James was famous in Seattle as the publisher of Wiggansnatch: a magazine of alternative realities, and as the author of the SGN column Lavender Magick (under his craft name Laughing Otter) and of the pieces he wrote under the name Thomas Leland, dealing with the death 21 months ago of James's lover, Jim Luthi. His clear, precise, vivid writing has also appeared, since he arrived in Seattle in 1979, in numerous other politically aware and radically Gay publications. His Lavender Magick contingent of mixed pagans (Gay, straight, male, female, and of any number of traditions) has been the largest and liveliest section of the last three Gay Pride parades. Since Jim's death, James had also planned and led two all-night AIDS vigils and taken part in many major pagan and neo-pagan ritual gatherings. To the SGN, besides much of the best writing to appear in its pages, he contributed top quality typesetting and caustic last minute editing, not always when it was asked for. The name
A Native American story tells of a mountain lion threatening a community of young otters, and of the sly otter who distracted the predator by laughing behind him, drawing his attention until the others were safe. This story, and not his awesome laugh, was the reason he was called Laughing Ötter by his medicine circle.
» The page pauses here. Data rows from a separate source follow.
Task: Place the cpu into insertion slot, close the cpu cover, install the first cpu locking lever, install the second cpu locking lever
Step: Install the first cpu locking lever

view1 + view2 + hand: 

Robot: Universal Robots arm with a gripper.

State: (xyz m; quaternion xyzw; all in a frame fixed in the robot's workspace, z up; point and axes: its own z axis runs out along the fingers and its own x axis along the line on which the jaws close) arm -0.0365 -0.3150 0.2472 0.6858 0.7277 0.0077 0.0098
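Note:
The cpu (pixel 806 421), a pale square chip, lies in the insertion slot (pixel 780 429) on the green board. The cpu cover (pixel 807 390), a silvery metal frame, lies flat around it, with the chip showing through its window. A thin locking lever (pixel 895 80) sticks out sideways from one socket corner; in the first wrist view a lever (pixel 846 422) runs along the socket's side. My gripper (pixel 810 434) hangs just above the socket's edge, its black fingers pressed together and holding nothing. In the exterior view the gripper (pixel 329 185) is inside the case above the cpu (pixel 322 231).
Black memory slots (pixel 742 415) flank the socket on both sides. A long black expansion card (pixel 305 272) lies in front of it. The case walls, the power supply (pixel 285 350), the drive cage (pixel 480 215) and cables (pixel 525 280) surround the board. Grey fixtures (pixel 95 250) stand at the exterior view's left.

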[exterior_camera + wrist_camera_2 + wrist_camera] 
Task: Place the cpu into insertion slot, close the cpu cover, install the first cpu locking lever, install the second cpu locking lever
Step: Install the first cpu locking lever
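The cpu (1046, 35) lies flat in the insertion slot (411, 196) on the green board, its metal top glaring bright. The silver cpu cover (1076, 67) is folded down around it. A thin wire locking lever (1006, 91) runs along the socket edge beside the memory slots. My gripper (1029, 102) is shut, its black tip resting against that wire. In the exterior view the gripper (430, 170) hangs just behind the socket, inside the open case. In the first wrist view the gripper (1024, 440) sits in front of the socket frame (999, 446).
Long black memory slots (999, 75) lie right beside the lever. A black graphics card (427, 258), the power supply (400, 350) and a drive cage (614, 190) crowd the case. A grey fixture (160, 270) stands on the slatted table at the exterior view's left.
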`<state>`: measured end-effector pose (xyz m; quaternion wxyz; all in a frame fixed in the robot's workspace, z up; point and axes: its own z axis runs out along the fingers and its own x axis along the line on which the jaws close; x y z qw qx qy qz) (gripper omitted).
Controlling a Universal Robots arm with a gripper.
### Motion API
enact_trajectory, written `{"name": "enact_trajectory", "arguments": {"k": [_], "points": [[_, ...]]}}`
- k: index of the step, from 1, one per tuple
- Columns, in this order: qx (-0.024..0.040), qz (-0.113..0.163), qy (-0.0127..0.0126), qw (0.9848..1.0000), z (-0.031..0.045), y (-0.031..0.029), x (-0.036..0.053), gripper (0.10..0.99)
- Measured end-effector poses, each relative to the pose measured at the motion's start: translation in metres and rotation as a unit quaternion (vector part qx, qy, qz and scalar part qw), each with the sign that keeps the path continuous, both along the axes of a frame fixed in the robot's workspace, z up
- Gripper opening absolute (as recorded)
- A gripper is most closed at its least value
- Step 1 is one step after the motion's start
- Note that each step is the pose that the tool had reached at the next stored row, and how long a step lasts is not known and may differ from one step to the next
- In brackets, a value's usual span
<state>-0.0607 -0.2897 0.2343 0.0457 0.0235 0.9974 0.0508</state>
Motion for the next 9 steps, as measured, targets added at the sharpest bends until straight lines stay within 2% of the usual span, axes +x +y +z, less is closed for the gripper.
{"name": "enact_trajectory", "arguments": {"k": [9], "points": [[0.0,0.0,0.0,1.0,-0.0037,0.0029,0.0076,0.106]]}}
The story suited him. Of the pagan community in general he was a valued leader, a student of many traditions and a voracious reader. But James never let respect for tradition or love of learning get in the way of his clear, rational, highly discriminating view of what his religion and, more important, our lives as sentient beings on this planet in the present age, ought to be concerned with. He was fearless in his enmity of cant and his contempt for every sort of prejudice.
Otter's strong discordian streak rather resented promotion to Elder status, which he put off as long as he could. "They expect me to teach," he griped. "I don't know if I want to teach." His natural role, after all, was to sit in the back of a classroom and hurl spitballs. But the initiation had more to do with his writings, with guiding unconnected pagans to the community, and with organizing the Lavender Magick contingent of the Gay Pride March the largest public pagan event in the northwest, if not the country.
His religion
Although beloved by Gay readers outside the craft, by straight pagans and by Lesbians, his chief concern, naturally, was with Gay pagan men. The scarcity of rituals geared specifically to them was a major issue for Otter, and much of his last year was spent working on such rituals and describing his work in his column. On other occasions he turned his famous and malicious wit against excessively heterosexist pagan traditions and those Radical Faeries who seemed to have little interest in deeper spiritual work. Both these groups grieved him precisely because he loved them and they would not live up to his exalted standards.
James was a pagan rationalist. On the other hand, people who did not take seriously the rituals they took part in drove him crazy. He delighted in anything weird (strange comic books and science fiction were among his joys till the moment he died), but he was the man for a witch to see for a reality check. If something in your life, especially your spiritual life, was just too strange to be manageable, Laughing Otter would cut through the crap like a razor.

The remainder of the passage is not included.